Erstmals auch Fremdkapital

Nicht zuletzt aufgrund der seit März dieses Jahres verbindlichen EU-Offenlegungsverordnung komme dem Thema Nachhaltigkeit (ESG) auch beim neuen Project-AIF besondere Bedeutung zu. Neben den bei Project längst üblichen energieeffizienten Entwicklungen nach KfW 55-Standard würden in Zukunft neben ökologischen Sachverhalten wie die gute Anbindung an den öffentlichen Nahverkehr auch mehr gesellschaftliche Aspekte in der Immobilienentwicklung berücksichtigt.

Erstmals kann Project beispielsweise zum Zweck staatlich geförderten Wohnungsbaus mit Auflage des „Metropolen 21“ auch Wohnimmobilienprojekte mithilfe von Förderprogrammen der öffentlichen Hand realisieren und Fremdkapital, allerdings lediglich in begrenztem Umfang, aufnehmen. Dazu Grall: „Dies eröffnet unserem Asset Manager in den großen Metropolregionen letztendlich mehr Chancen beim Erwerb entwicklungsfähiger Grundstücke. Zum anderen unterstreicht ein Fokus auf gesellschaftliche Aspekte unseren Anspruch, in Deutschland bezahlbaren Wohnraum für viele Menschen zu schaffen. Im Fonds ergibt sich darüber hinaus eine neue Komponente in der Diversifizierung, die unsere Anleger sicherlich zu schätzen wissen.“

Ab 70 Euro monatlich

Die Einzahlungsmodalitäten bleiben gegenüber dem Vorgängerfonds beim „Metropolen 21“ unverändert. Der Mindestzeichnungsbetrag beträgt 10.010 Euro zuzüglich fünf Prozent Ausgabeaufschlag. Die kleinste monatliche Teilzahlung beträgt also 70 Euro. Als Erstzahlung ist das 23-fache der monatlichen Teilzahlung einzubringen. Die verbleibende Kapitalzuführung erfolgt durch monatliche Teilzahlungen über einen Zeitraum von 120 Monaten.

Optional kann Project zufolge eine höhere anfängliche Einmalzahlung geleistet werden. In diesem Fall reduzieren sich die zu leistenden monatlichen Teilzahlungen. Darüber hinaus können weitere Sonderzahlungen die Einzahlungsdauer verkürzen. Über Sonderzahlungen ab 1.000 Euro können die Investoren im „Metropolen 21“ bei Bedarf eine Verkürzung des Teilzahlungszeitraums bewirken.

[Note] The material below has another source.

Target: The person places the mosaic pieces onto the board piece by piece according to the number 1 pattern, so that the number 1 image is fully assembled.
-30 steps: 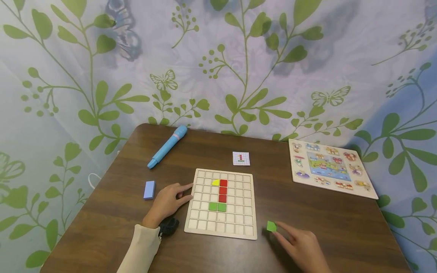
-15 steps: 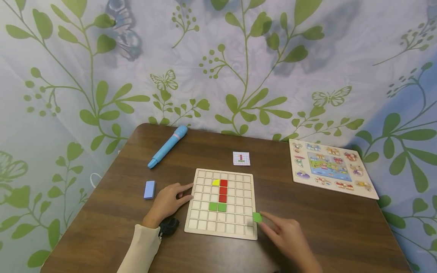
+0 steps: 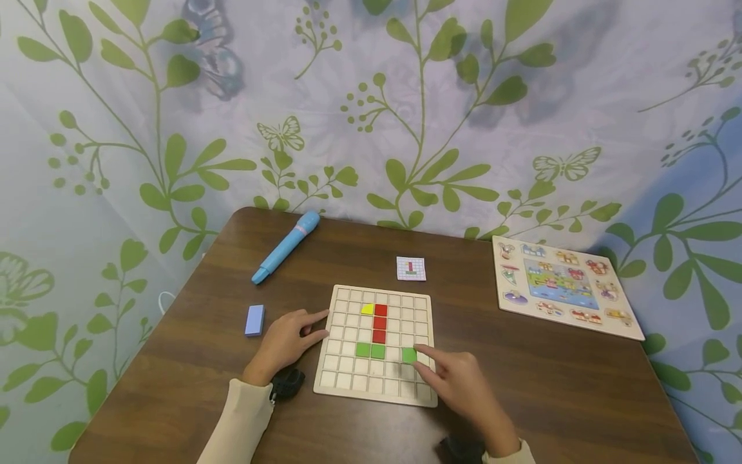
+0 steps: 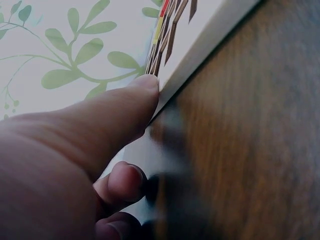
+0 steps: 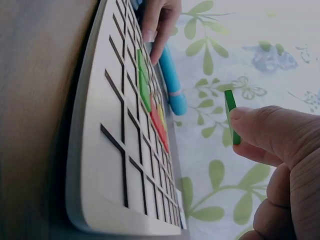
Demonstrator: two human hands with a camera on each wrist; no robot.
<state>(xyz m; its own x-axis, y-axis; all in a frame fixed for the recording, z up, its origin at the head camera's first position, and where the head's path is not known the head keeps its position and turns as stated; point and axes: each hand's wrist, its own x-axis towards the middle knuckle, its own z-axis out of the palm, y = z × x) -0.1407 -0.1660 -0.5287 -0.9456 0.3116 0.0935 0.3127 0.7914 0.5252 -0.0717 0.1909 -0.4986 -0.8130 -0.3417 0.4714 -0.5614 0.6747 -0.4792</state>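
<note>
A wooden grid board (image 3: 344,380) lies flat on the table, holding several coloured tiles: red ones in a column (image 3: 379,322), a yellow one with a cut corner (image 3: 368,309) and two green ones (image 3: 370,350) side by side. My left hand (image 3: 285,345) touches the board's left edge with thumb and index finger; in the left wrist view its thumb (image 4: 120,107) meets the rim. Between thumb and index finger my right hand (image 3: 458,380) pinches a green square tile (image 3: 409,356). The right wrist view shows this tile (image 5: 232,117) raised above the board.
Behind the board lies a small pattern card (image 3: 411,269). A blue microphone-shaped toy (image 3: 285,248) and a blue block (image 3: 254,321) are at the left. A wooden picture puzzle (image 3: 568,287) lies at the back right, near the patterned cloth.
My right hand has carried the green tile leftward from beside the board to above its right part. The left hand has stayed at the left edge.
</note>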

Die Haftungssumme hat Project auf ein Prozent begrenzt, eine Nachschussverpflichtung ist ausgeschlossen. Das Zielkapitalvolumen des alternativen Investmentfoinds (AIF) liegt bei 35 Millionen Euro. Die Laufzeit endet voraussichtlich am 30. Juni 2036, eine Verlängerung bis 30. Juni 2040 ist durch Gesellschafterbeschluss möglich. „Metropolen 21“ wird von der Project Investment AG verwaltet, die als Kapitalverwaltungsgesellschaft historisch über eine Milliarde Euro Eigenkapitalvolumen verwaltet. Aktuell befinden sich den Angaben zufolge rund 130 Objekte mit einem Gesamtverkaufsvolumen von mehr als drei Milliarden Euro in der Entwicklung.